The anomaly detection query becomes a Tinybird Pipe published as an HTTP endpoint. Your alerting system calls it every minute, gets the list of devices with Z-score above 3, and fires alerts. The fleet dashboard query becomes another Pipe. Real-time data visualization tools like Grafana, Metabase, or your own frontend call these endpoints directly.
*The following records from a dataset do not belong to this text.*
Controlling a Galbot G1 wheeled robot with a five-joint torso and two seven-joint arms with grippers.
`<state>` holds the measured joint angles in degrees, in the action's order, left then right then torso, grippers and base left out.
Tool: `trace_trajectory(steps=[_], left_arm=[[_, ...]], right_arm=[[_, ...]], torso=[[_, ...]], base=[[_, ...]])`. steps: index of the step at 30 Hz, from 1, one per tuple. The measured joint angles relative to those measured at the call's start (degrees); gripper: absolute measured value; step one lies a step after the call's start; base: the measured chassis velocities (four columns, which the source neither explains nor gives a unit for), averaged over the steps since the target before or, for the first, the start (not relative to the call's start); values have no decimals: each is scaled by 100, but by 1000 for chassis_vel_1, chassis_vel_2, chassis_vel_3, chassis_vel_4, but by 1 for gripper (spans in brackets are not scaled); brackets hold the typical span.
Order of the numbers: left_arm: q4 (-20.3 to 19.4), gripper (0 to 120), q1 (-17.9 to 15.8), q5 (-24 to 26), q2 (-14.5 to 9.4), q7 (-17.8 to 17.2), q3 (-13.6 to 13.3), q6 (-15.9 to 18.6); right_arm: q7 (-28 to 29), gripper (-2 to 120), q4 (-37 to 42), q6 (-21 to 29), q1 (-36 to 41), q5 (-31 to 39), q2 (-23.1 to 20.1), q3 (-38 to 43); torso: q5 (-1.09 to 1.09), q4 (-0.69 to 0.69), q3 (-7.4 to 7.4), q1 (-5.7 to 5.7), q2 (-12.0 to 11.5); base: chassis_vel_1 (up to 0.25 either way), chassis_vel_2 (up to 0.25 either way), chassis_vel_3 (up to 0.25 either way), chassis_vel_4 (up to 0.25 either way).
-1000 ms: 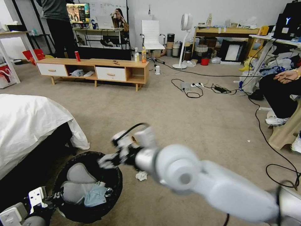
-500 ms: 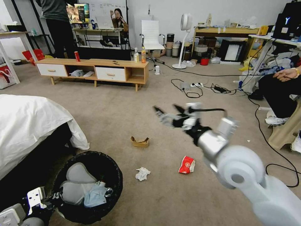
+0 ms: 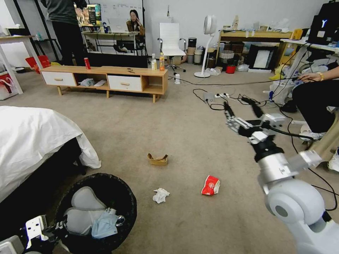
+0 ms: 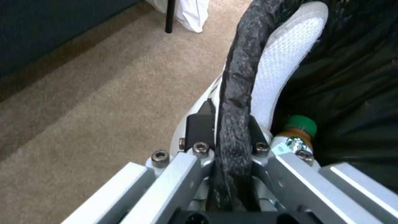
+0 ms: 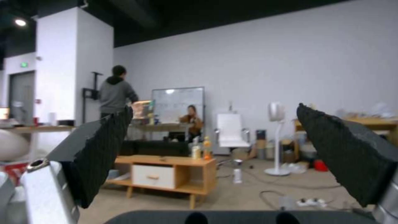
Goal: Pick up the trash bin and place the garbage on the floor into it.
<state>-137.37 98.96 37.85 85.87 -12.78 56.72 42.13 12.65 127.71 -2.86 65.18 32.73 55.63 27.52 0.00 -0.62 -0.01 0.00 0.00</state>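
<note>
Gripping the rolled black-bag rim of the trash bin (image 3: 97, 211), the left gripper (image 3: 53, 231) sits at about 7 o'clock in the head view; in the left wrist view its fingers (image 4: 199, 127) are pinched on that rim (image 4: 236, 93), one outside the wall and one inside. Bin rests low on the beige carpet floor (image 3: 141, 120), just beside the white-sheeted bed (image 3: 31, 137). Contents seen: a white mesh shoe sole (image 4: 286, 53), a green-capped bottle (image 4: 296, 137), a pale blue face mask (image 3: 104, 224). Right gripper (image 3: 243, 109) is raised at about 2 o'clock, well above the carpet, its two black-padded fingers (image 5: 344, 149) spread wide with nothing between them; the right wrist view looks out level across the room toward a wooden TV cabinet (image 5: 166, 174). Garbage on the floor, near centre: a tan cardboard tray (image 3: 158, 159) farthest from the robot, a crumpled white tissue (image 3: 160, 195) at 5 o'clock of the tray and near the bin, a crushed red-white cup (image 3: 210, 185) at 3 o'clock of the tissue. All three lie apart from each other and from both grippers. Black cables (image 3: 212, 100) cross the carpet at 1 o'clock.
</note>
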Motion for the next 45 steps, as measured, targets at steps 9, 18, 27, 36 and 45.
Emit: trace_trajectory(steps=[9, 18, 27, 36, 45], left_arm=[[12, 2, 3, -304, 124, 134, -108, 0], [15, 2, -34, -460, 213, 200, -177, 0], [46, 2, -101, -538, 223, 235, -195, -9], [83, 2, -168, -543, 222, 240, -193, -17], [102, 2, -164, -597, 206, 241, -47, -13]], right_arm=[[13, 100, -86, -790, 1289, -1105, 480, 376], [313, 100, -5, -817, 1957, -2380, 1261, 591], [625, 100, -19, -943, 2642, -3273, 1926, 589], [649, 100, -125, -1067, 2834, -3446, 2062, 602], [642, 100, -240, -1156, 2815, -3454, 2060, 605]], torso=[[-1, -1, 0, 0, 0], [0, -1, 0, 0, 0], [0, -1, 0, 0, 0], [-1, 0, 0, 0, 0], [-1, 0, 0, -1, -1]], base=[[0, 0, 0, 0], [0, 0, 0, 0], [0, 0, 0, 0], [0, 0, 0, 0], [0, 0, 0, 0]])
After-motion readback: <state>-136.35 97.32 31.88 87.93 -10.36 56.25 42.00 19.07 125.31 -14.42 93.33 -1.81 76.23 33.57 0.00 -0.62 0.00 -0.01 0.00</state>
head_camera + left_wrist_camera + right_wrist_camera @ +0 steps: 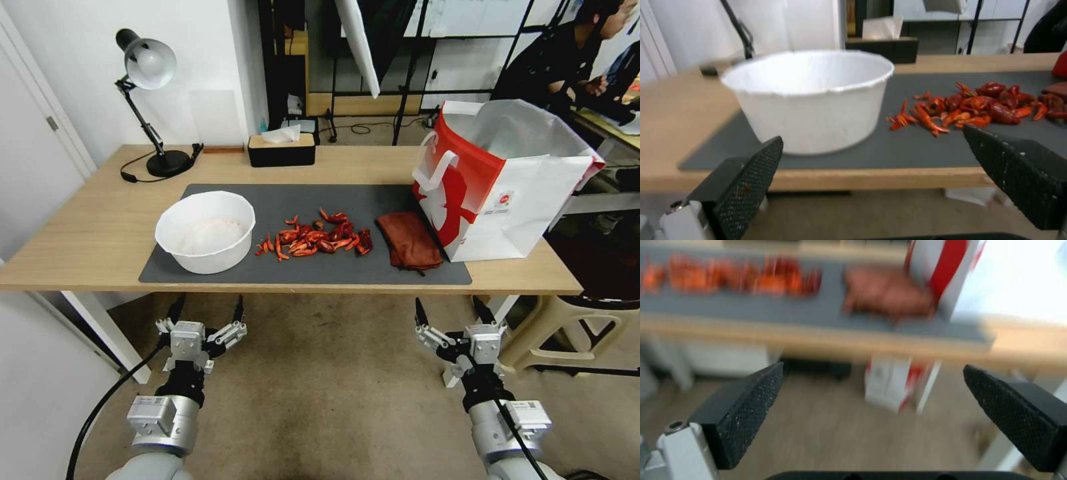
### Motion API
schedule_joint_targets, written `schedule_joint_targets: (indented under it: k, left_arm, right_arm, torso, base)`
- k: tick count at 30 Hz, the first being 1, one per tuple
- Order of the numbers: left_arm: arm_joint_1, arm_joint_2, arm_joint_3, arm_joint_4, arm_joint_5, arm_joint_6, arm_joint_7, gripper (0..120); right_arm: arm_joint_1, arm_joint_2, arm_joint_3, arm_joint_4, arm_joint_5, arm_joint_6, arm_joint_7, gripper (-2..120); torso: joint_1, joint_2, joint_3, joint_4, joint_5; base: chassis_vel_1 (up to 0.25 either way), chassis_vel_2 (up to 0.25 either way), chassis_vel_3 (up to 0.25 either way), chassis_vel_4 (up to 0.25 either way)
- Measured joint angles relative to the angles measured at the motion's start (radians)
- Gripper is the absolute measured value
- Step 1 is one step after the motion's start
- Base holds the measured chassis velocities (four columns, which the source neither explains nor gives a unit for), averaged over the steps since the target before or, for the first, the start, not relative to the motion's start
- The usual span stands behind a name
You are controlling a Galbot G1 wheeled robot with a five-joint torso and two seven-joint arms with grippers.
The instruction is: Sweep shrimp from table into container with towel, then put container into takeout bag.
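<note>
Table (80, 240) with grey mat (360, 200): white container (205, 231) at the mat's left end, upright; shrimp (315, 239) heaped mid-mat, just beside it; towel (408, 240) right of the shrimp, next to the takeout bag (497, 183). Left gripper (205, 310) and right gripper (455, 310): both below the table's front edge, fingers spread apart, holding nothing.

The whole table (87, 240) is seen from above and in front by the head view, looking down. The left wrist view is placed low, just before the table edge, facing the container (811, 100) closely. The right wrist view is placed lower, facing the towel (885, 293). The shrimp (313, 239) are shared by all three views.
</note>
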Motion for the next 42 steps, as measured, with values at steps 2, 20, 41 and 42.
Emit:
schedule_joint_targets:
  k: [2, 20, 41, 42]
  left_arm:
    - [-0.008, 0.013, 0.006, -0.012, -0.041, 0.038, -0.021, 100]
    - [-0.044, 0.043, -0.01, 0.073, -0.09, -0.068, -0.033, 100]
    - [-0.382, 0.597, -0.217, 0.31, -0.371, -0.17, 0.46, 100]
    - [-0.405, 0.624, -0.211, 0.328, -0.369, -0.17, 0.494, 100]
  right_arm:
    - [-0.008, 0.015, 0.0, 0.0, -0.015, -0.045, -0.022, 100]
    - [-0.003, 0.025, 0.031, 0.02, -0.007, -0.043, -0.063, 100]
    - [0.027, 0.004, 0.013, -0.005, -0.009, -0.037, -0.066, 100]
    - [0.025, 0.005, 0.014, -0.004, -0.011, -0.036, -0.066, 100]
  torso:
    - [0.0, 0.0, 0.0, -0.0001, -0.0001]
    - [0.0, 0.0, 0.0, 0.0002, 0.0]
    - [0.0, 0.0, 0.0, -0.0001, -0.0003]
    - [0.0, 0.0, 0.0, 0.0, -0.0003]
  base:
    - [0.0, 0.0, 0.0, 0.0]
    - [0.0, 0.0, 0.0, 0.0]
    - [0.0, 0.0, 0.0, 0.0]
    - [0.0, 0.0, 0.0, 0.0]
For building real-time apps on top of IoT data, where device owners need to see their own equipment's performance, each endpoint enforces fleet_id or device_id parameter scoping. One endpoint serves all tenants, with the SQL enforcing data isolation. No application-level row filtering required.
Tinybird is SOC 2 Type II certified. Resend, processing 100TB per month on Tinybird, measured 62ms p90 query latency in production without caching. Your fleet dashboard, current-state endpoint, and anomaly detector all run inside that latency envelope. Tinybird handles cluster scaling, replication, TTL execution, and rollup maintenance. Your team writes SQL and ships product features.